In mid-April, a cyber spy attack became known in the United States, which is now larger than initially thought. According to the US media, hackers backed by the Chinese government were vulnerable to Pulse Connect Secure VPN devices (Now owned by Ivanthi) Used to access computers in major US facilities.
Like the Associated Press (AP) now reports, The attackers targeted American telecommunications company Verizon, the nation’s largest water authority, and the Southern California metropolitan water district. In early June, it was reported that the subway system of New York City, the country’s largest city, had also been attacked.
Cyber Security and Infrastructure Security Agency (Sisa) The U.S. Department of Homeland Security issued a warning about the Pulse hack in April, stating that “many U.S. government agencies, major infrastructure companies and other private sector companies have been compromised.” At least five federal agencies recognized signs of unauthorized access. The CISA did not say which officers these were. In all cases, victims used Pulse VPN software for secure network access.
Pulse Connect Secure Equipment is not new, IT security provider Ten Had already warned in January. In mid-April, Pulse Secure announced that foreign attackers were targeting three known vulnerabilities: CVE-2019-11510, CVE-2020- 8243 and CVE-2020-8260, as well as the newly discovered, critical zero-day vulnerability (CVE-2021-) to avoid accreditation. 22893).
The culprits are currently targeting central infrastructure, as Denable Research Engineering Manager Scott Cavesa wrote in a press release. The attackers are increasingly aiming to gain access to private networks through vulnerabilities in the VPN software. That’s why pasting and securing business-complex devices should continue to be a priority and require regular monitoring.
As for the US attacks, it is not yet clear what important information was leaked. However, experts believe that it is fundamentally worrying that hackers have been able to gain access to even the networks of important infrastructure facilities. Data that can be stolen may be of interest to other countries for business reasons, but above all for national security reasons.
Although Pulse Secure Hack has largely gone unnoticed, large-scale ransomware attacks have made headlines recently Attack on the Colonial Pipeline In May 2021. A digital attack on one of America’s most important oil pipelines has led to dramatic disruptions at several gas stations. Englishman The BBC reportedThe attack took place via the ransomware “Darkside”, apparently a Russian hacker gang behind it.
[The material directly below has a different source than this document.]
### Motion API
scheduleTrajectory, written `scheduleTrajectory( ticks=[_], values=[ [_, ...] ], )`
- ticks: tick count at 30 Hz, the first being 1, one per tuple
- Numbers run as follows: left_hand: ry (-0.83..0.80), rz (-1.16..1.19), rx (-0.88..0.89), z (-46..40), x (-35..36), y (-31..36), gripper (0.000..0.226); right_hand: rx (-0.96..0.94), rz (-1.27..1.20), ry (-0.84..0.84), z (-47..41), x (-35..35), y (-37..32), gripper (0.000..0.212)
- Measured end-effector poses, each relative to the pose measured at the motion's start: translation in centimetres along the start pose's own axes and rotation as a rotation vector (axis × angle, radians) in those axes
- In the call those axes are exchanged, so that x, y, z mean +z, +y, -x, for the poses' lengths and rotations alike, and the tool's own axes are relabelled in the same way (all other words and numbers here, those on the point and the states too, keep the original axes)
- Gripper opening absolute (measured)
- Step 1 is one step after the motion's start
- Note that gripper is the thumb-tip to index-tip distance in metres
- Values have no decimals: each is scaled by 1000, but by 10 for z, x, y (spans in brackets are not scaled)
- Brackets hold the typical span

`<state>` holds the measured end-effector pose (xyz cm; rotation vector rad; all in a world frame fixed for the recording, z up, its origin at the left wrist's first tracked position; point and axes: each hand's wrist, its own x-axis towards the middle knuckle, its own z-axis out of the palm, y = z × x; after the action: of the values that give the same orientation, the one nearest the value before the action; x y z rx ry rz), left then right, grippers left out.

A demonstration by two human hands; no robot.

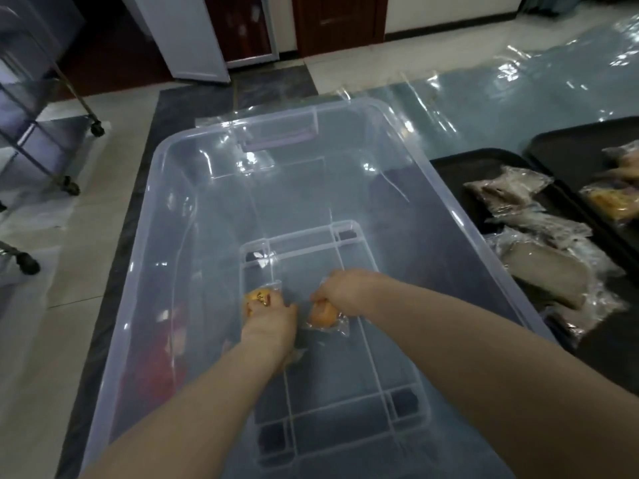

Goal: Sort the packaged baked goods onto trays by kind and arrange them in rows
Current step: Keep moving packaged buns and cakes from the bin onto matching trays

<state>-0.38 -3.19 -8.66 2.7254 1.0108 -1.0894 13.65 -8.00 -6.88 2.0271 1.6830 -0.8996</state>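
Observation:
Both my arms reach down into a large clear plastic bin (166,174) on the floor. My left hand (271,324) grips a small yellow-orange bun in a clear wrapper (256,297) at the bin's bottom. My right hand (342,293) grips a second orange wrapped bun (323,314) just to the right of the first. A black tray (460,167) to the right of the bin carries several grey-brown wrapped baked goods (546,271). A second black tray (567,146) farther right holds yellow wrapped goods (612,200).
A metal wheeled rack (38,133) stands at the left on the tiled floor. Clear plastic sheeting (518,84) covers the floor behind the bin and trays. A white cabinet door (186,36) and dark wooden doors are at the back.

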Motion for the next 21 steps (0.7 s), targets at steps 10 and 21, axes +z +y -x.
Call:
scheduleTrajectory(
  ticks=[10,21],
  values=[
    [501,278,186,39,-99,-32,22,-2,-165,242,61,-49,8,44],
    [910,843,613,137,-128,-43,42,2,-491,1043,206,-38,9,81]
  ],
)
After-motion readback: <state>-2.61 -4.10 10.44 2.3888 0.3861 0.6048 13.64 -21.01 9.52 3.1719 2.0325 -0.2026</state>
The attackers stole about 100 gigabytes of data and confiscated $ 4.4 million in ransom paid in Bitcoin (see video).
The U.S. government is still investigating those started by Russian Internet spies Solar Winds-Hacking-CompaqneIn addition, CIA and NSA investigations have linked a Russian intelligence service to the allegations. Dozens of private sector companies and at least nine U.S. government agencies have infiltrated, and the attack lasted until most of 2020. (HV)
“Amateur coffee fan. Travel guru. Subtly charming zombie maven. Incurable reader. Web fanatic.”